Re-set that - still not reading. Swapped the speed sensor with the hood one and the engine starts - so the sensor works. Swapped the wiring tails over to check them, they were ok.

 

Spoke to simon several times to check that wires were correct etc, really patient, helpful fellow, but by mid afternoon it was looking like the electronic module was faulty. Simon still had a gut-feeling that it wasn't that but I think was running out of ideas.

 

Decided to take the machine into O Plant at Liverpool next week after we sort the mechanical problems, Simon said it would be cheaper for us than arranging for someone to come to us.

 

This evening our auto-electrician neighbour said he'd have a look. So we put all the sensors back to their original positions, started it and then pressed the P3 button to demonstrate the 0-RPM reading - which now read 450RPM. Turned the revs up, pressed the feed button and the rollers are running both ways.
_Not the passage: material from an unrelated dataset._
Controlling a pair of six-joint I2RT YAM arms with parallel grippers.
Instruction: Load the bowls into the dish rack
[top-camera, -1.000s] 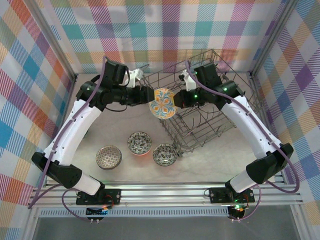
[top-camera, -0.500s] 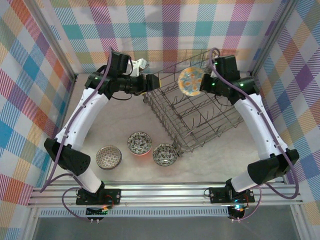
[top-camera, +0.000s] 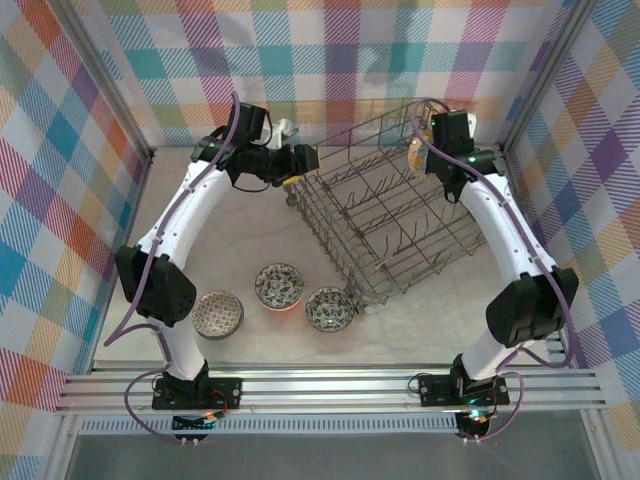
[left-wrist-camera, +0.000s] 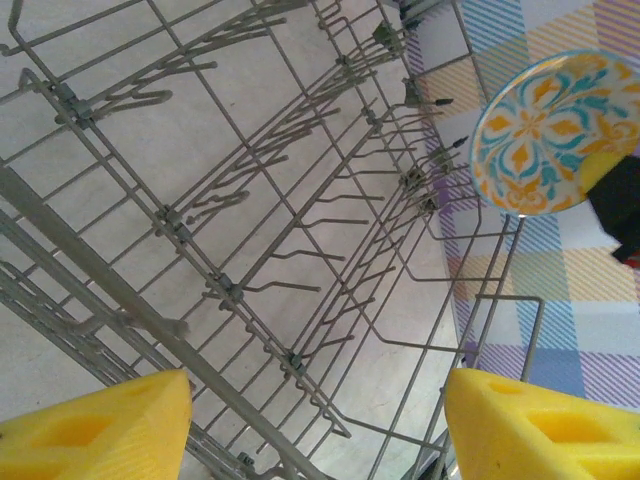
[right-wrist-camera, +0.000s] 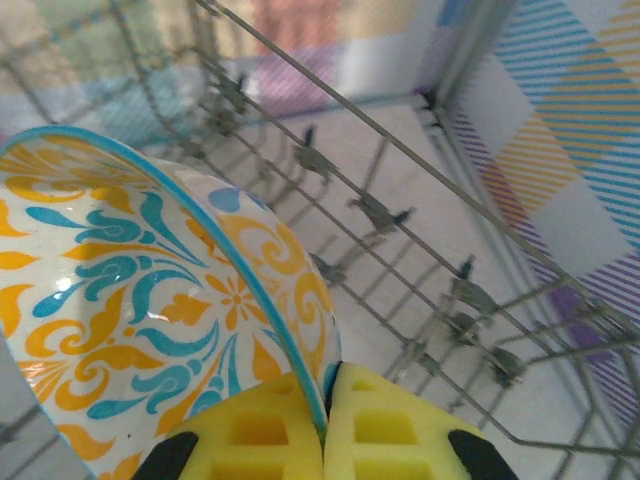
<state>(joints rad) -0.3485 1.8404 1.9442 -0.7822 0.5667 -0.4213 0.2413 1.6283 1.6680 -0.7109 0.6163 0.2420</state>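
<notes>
While left jaws are spread, the orange-yellow bowl is pinched by right jaws at 1 o'clock of the dish rack.

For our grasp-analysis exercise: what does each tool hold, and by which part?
The right tool pinches the orange-and-teal patterned bowl by its rim, a finger either side. The left tool is open and holds nothing.
</notes>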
RESULT:thumbup::thumbup:

 

Not definite yet, but looks like a faulty connection on the inside of the box that got tweaked moving wires about, remaking the connection. So hopefully we can resolve that, put new blades in on monday to set the flywheel in the right position and all's sorted.:thumbup1:

 

Big thanks to all at Redwood, everyone I've spoke to has been really helpful, explaining how things operate or should operate, finding parts that they don't supply to the public and getting them out to us, and most importantly returning calls.